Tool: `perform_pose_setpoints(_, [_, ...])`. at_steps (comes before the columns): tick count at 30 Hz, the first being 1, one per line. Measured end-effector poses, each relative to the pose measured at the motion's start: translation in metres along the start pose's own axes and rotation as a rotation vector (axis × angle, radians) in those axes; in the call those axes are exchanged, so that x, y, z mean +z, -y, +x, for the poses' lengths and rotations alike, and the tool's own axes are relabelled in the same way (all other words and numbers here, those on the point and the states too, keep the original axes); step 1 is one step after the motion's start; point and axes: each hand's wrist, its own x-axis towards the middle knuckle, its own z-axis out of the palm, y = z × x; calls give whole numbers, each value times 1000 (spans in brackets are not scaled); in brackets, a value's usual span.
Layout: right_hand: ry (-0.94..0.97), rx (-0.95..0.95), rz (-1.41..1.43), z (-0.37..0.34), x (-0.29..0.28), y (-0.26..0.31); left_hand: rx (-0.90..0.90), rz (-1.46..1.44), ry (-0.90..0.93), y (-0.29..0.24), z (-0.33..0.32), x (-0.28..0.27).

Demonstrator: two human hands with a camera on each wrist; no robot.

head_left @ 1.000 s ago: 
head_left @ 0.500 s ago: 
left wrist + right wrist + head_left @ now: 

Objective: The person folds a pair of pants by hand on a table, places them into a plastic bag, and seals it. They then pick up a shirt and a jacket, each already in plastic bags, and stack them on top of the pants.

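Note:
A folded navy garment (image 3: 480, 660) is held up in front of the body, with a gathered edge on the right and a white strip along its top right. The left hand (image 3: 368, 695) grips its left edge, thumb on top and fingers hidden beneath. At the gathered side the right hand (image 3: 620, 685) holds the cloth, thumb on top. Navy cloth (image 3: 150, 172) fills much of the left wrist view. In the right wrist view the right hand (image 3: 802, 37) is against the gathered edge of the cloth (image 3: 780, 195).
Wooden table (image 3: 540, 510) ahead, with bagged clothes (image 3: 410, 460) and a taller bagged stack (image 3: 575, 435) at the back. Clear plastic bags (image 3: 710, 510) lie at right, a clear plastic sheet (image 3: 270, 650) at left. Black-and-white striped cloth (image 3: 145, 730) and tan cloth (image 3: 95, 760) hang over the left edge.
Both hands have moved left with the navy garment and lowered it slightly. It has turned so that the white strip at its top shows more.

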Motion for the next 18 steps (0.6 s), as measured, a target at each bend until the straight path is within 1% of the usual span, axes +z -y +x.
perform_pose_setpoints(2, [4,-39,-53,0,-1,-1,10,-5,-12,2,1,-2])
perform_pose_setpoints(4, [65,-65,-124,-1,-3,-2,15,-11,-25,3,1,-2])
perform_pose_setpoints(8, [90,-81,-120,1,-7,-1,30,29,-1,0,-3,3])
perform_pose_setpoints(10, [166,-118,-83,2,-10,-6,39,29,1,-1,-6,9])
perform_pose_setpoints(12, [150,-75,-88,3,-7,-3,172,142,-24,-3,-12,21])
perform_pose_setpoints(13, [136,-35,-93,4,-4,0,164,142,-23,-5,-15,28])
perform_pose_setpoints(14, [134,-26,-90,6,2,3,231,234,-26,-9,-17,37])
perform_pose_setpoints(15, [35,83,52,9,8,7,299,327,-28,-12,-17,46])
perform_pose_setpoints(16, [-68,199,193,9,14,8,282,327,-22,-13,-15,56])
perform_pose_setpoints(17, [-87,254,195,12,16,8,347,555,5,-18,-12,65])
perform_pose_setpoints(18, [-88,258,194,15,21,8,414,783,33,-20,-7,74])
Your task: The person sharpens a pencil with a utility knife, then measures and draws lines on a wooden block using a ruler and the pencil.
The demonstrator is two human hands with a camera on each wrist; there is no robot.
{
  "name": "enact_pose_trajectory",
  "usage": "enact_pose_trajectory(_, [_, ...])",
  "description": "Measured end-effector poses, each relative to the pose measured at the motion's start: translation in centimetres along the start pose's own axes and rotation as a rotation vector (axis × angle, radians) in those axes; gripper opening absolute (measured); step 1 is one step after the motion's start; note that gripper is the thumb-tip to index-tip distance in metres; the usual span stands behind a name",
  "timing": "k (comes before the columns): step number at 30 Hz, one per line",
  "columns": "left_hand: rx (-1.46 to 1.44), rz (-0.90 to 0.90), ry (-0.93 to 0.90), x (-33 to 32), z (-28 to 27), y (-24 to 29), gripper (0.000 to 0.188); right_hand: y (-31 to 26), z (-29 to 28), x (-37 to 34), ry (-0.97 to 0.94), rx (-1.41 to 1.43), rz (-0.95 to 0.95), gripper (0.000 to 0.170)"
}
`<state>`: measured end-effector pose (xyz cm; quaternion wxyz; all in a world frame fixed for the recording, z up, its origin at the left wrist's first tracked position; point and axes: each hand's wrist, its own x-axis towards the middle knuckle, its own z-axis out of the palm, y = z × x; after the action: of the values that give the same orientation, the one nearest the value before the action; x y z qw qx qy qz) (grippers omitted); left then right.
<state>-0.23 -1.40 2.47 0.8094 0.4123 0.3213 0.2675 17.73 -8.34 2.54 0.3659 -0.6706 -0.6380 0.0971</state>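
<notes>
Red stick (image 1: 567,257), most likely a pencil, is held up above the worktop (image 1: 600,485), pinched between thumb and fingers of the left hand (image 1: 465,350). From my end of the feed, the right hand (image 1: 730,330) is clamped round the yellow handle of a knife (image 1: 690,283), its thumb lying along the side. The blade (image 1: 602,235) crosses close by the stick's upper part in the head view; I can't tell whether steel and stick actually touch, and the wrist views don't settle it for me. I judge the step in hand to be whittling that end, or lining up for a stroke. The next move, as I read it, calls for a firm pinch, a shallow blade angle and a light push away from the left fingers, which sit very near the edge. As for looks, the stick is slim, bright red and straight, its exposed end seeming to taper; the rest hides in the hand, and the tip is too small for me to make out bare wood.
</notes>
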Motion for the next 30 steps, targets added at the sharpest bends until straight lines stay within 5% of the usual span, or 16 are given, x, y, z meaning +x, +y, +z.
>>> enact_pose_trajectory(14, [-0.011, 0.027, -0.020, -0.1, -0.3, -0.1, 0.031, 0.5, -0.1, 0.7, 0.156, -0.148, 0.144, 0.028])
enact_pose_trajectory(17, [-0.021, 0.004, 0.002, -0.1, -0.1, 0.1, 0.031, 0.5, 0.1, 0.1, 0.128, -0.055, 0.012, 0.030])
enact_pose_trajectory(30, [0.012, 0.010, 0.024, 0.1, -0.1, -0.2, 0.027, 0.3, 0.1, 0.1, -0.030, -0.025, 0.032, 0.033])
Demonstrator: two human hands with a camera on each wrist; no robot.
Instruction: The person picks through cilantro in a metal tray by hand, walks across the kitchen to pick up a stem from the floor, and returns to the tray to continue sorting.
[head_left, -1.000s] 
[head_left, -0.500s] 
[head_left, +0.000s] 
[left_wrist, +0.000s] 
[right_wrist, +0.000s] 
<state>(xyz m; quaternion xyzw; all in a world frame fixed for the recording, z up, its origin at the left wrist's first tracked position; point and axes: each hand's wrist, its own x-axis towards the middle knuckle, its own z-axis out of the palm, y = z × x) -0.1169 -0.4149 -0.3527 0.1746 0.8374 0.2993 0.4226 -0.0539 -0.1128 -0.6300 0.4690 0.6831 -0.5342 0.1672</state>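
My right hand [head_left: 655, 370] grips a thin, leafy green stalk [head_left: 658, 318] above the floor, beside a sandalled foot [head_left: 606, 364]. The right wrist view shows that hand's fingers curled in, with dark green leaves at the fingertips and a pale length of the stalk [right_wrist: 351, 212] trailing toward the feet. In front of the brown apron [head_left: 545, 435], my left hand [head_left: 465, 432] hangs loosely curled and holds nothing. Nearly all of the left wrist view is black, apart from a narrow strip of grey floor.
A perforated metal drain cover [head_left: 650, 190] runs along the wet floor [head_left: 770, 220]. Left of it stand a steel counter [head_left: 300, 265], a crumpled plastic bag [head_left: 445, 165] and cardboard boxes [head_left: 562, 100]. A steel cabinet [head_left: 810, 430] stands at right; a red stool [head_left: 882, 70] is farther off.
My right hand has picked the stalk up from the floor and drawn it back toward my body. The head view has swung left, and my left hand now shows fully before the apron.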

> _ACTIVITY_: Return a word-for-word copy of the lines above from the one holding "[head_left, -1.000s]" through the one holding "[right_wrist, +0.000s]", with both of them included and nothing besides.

> _REPLY_:
[head_left, -1.000s] 
[head_left, -0.500s] 
[head_left, +0.000s] 
[left_wrist, +0.000s] 
[right_wrist, +0.000s] 

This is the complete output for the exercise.